Sorry, none of those options are ideal, but, if you can reduce the size of the feature table, that will help out a bit. Thanks! :qiime2:

ben · October 31, 2018, 1:54pm

Yeah, I think editing the file would be ideal. Maybe we can filter samples of the bar plots after using view.qiime2.org? That would be a great addition to the view options.

thermokarst · November 2, 2018, 3:00pm

Hey @ben,

I'm not sure I follow... view.qiime2.org is just a tool for viewing QZVs (same as qiime tools view in q2cli).

You can filter samples (and/or features) using q2-feature-table - then you can use that filtered table as input to taxa barplot.

ben · November 2, 2018, 3:18pm

@thermokarst Hm, good point, it's a couple of extra steps to filter using Qiime2, I sure you get what I mean, but if you're able to manipulate the samples themselves (e.g., organize by subtype etc.) my specific recommendation may be to actually just show particular samples (show only subtype e.g., only cecal samples). Instead of only view all of the samples at the same time.

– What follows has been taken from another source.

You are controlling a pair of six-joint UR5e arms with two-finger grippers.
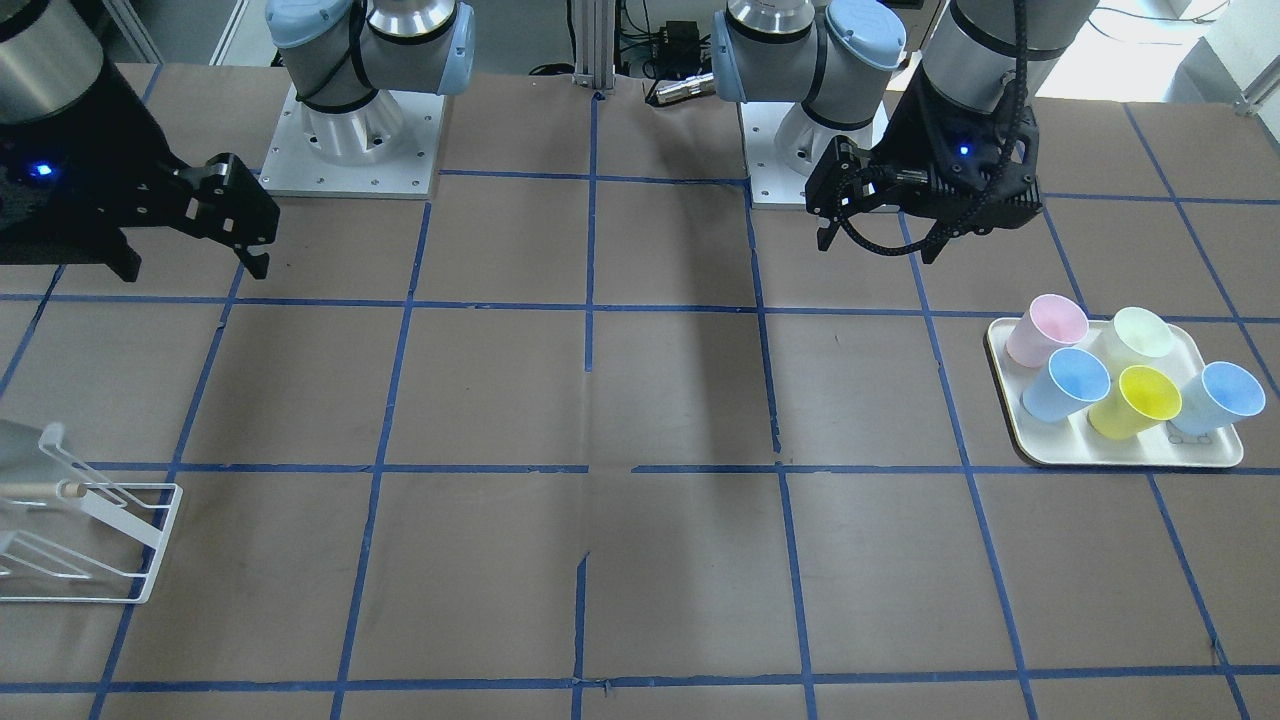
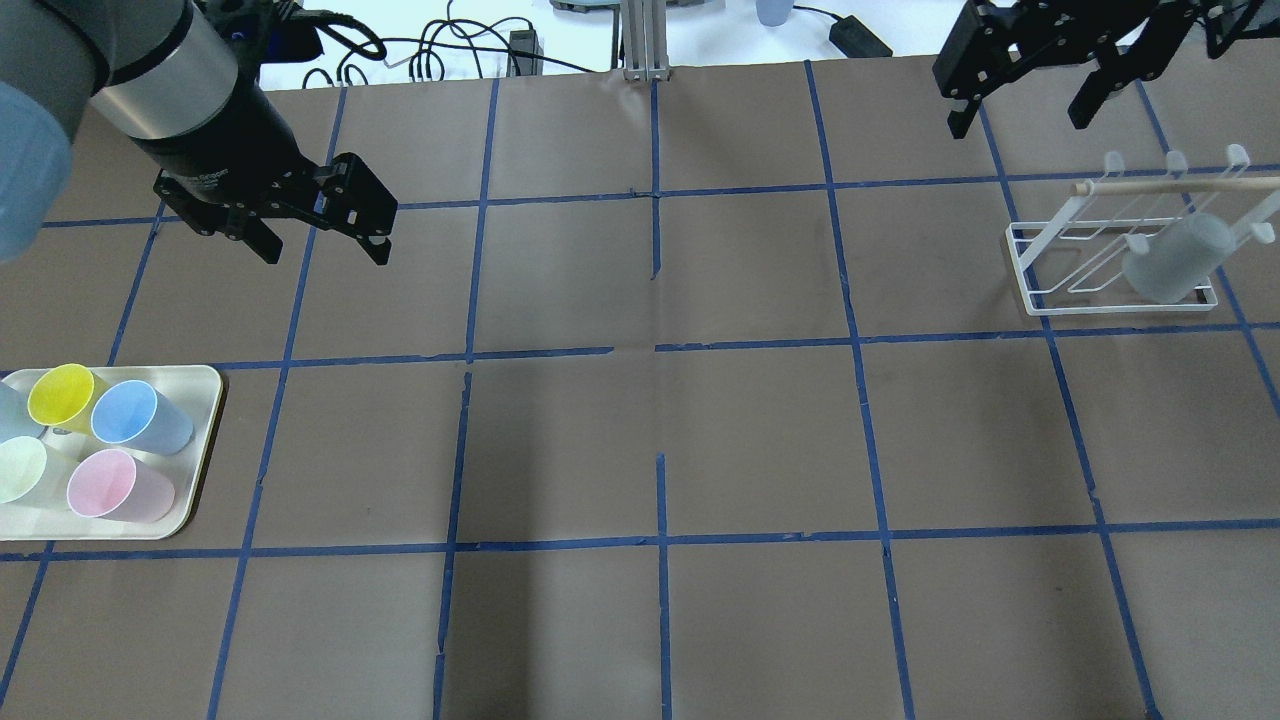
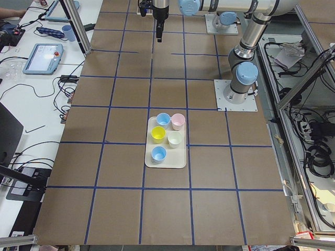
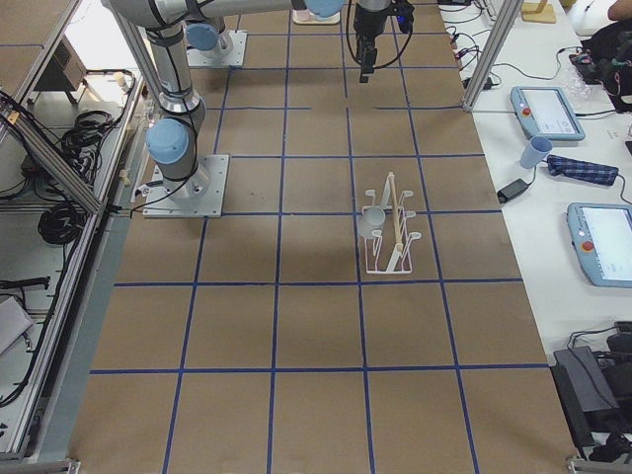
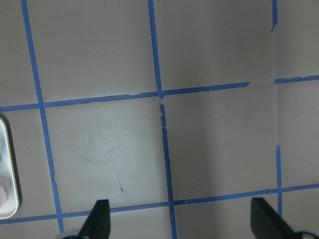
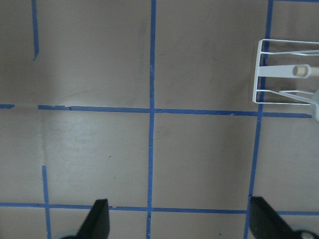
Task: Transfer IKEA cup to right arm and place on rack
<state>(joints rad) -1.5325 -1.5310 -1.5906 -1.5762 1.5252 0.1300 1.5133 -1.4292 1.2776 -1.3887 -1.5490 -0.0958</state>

If this functionality can be built into the artifacts would be very helpful. Especially in large data sets. Ben

Nicholas_Bokulich · November 5, 2018, 1:41pm

@ben — there are a number of open issues to add the functionality that you describe, e.g., here. So it's on our radar but would require a fairly substantial re-write of this tool — I do not have an ETA but we can report back here when progress occurs.

thermokarst · November 5, 2018, 3:21pm

Also, you can filter independently of this viz using the handful of generic filtering functions found in QIIME 2. The idea here is that we don't need to re-implement filtering in every single viz or method if there are independent, stand-alone filtering functions (see the filtering tutorial for more details).

ben · November 5, 2018, 3:48pm

@thermokarst @Nicholas_Bokulich thanks yeah @Nicholas_Bokulich, that would be good with the bar_plots since I think that functionality is already present in the emperor plots or beta-diversity?

@thermokarst yeah, it's not hard to re-filter and then re-run the code, but if it's all done in one place already, I feel that it's quite redundant to re-do the plots if they're already done in one place. I can certainly filter and re-do the last step for each and every sub-sample/sub-type I have, and it seems that for these bar plots I will have to.

Ben

colinbrislawn · November 5, 2018, 7:40pm

Hello Ben,

I really like your idea of including filtering in the visualizations themselves, so that end users can change their filtering settings and the graphs themselves are "done in one place."

I always filter my bar plots because it greatly increases legibility. This can't be a main text figure with dozens of similar colors! Which is another good reason to include filtering as part of the bar-plot visualization.

Colin

system · December 7, 2018, 1:42am

This topic was automatically closed 31 days after the last reply. New replies are no longer allowed.